Veiller à la conservation du patrimoine
"Les archives constituent l'ensemble des documents produits par une personne physique ou morale dans sa vie, explique Denis Plante. Les fonds privés proviennent du milieu des arts, de la création littéraire, de l'éducation, de la musique et des sciences, y compris les sciences de la santé." Mais l'Université s'intéresse d'abord aux documents produits dans ses murs. En fait, elle est même une pionnière de la mise en application des règles de conservation à l'interne. Quelques exemples de documents que nous retrouvons aux archives: procès-verbaux et correspondance du secrétariat général, notes et dossiers scientifiques ou professionnels, manuscrits d'ouvrages ou d'articles publiés, textes d'allocutions ou de conférences prononcées, etc. Une véritable mine d'or!
Mais combien de temps encore les professeurs, étudiants et chercheurs autonomes pourront-ils profiter de ces documents précieux? Telle est la préoccupation de Denise Pélissier, qui s'inquiète des mauvaises conditions de conservation. "Certains locaux de l'Université ne répondent pas aux normes minimales exigées par le Conseil canadien des archives, déclare-t-elle.

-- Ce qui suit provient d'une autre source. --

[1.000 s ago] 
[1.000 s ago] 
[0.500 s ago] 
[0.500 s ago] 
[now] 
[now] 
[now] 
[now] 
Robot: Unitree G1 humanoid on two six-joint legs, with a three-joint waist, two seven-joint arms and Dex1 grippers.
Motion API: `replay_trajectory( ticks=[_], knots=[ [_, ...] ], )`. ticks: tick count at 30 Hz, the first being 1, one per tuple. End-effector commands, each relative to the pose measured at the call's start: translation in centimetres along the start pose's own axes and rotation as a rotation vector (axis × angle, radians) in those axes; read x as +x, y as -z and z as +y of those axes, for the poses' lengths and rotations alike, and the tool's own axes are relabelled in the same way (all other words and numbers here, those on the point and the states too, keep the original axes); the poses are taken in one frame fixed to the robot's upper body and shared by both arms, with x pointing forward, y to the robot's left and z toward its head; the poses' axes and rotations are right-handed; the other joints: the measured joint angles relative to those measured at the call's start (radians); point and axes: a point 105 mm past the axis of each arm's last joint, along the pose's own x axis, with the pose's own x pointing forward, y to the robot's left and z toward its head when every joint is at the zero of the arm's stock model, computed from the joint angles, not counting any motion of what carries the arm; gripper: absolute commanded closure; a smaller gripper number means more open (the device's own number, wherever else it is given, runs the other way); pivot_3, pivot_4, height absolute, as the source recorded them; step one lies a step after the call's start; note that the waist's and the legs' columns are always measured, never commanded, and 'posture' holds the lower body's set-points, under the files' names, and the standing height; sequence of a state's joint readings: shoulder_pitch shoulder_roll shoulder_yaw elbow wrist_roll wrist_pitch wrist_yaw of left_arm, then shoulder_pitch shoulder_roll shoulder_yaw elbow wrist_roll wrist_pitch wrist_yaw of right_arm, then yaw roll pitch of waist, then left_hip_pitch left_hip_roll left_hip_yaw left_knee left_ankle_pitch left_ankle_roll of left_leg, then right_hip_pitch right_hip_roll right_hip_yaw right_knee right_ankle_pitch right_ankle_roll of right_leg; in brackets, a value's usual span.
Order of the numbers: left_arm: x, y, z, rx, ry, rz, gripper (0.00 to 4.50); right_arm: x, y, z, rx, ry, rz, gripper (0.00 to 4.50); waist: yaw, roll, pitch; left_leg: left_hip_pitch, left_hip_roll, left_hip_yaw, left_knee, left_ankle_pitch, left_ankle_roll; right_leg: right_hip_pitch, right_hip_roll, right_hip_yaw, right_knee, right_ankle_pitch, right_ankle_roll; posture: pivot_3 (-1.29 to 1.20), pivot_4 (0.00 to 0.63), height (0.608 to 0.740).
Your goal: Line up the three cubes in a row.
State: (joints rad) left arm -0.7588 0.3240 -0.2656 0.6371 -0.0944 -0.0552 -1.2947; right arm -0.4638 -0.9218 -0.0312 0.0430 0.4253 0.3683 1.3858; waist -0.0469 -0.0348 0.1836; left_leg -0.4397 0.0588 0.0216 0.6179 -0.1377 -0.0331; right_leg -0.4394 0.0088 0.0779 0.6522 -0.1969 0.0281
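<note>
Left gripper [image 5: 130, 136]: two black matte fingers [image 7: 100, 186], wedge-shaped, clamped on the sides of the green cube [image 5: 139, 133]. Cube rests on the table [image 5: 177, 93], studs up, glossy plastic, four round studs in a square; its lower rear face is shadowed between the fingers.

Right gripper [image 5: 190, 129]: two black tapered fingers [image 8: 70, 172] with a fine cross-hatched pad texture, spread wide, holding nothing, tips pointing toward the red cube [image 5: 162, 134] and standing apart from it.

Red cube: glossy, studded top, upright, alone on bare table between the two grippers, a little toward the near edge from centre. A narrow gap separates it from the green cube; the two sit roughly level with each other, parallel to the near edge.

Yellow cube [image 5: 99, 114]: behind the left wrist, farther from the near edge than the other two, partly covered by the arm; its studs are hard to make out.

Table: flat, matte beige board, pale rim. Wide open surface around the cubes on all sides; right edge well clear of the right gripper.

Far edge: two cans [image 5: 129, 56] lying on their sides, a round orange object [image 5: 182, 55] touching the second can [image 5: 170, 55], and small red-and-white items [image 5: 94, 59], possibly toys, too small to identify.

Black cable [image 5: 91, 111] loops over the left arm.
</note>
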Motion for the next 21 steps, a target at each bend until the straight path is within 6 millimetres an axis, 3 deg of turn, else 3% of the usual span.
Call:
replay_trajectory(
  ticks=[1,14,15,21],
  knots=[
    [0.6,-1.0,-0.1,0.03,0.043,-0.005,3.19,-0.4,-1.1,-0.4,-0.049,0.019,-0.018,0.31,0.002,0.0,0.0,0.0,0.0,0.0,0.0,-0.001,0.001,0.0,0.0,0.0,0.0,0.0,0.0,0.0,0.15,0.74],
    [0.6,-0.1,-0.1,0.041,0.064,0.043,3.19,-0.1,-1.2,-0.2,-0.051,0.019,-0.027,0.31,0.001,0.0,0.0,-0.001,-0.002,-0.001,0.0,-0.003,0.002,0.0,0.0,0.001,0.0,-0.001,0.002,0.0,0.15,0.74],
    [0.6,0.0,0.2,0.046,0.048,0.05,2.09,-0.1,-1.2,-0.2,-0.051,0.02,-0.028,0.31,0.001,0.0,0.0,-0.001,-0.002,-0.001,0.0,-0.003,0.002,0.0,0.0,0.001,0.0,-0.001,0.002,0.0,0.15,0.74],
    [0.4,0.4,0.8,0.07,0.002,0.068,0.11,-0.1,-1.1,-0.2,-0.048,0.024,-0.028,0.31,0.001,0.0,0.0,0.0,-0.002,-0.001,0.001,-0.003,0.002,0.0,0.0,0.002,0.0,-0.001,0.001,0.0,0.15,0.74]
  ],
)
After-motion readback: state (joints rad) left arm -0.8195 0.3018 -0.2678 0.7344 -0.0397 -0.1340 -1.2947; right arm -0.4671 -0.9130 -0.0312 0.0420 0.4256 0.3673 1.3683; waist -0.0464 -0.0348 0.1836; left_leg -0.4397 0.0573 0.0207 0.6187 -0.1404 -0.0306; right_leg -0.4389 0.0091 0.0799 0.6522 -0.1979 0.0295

Mais nous travaillons actuellement de concert avec les unités concernées pour rétablir des normes acceptables dans les lieux d'entreposage des documents d'archives", assure Denise Pélissier.
En été, il fait 37 °C dans la tour du Pavillon principal, explique l'adjointe au directeur. Avec une chaleur pareille, les papiers jaunissent et à la longue ils deviennent très fragiles ou inutilisables. "La seule solution, et de loin la moins coûteuse, est d'assurer une température appropriée aux documents." Le hic? Il en coûterait 15 000 $ pour climatiser, de juin à septembre, les étages de la tour où sont archivés les fonds. Et l'Université n'a pas cet argent. Pour Denise Pélissier, le manque de ressources financières ne fait pas de doute, mais le besoin demeure. "Si le toit s'effondre, se pose-t-on la question de savoir si l'on va le réparer? Dans le cas des archives, on n'a pas plus le choix: notre patrimoine est en jeu!"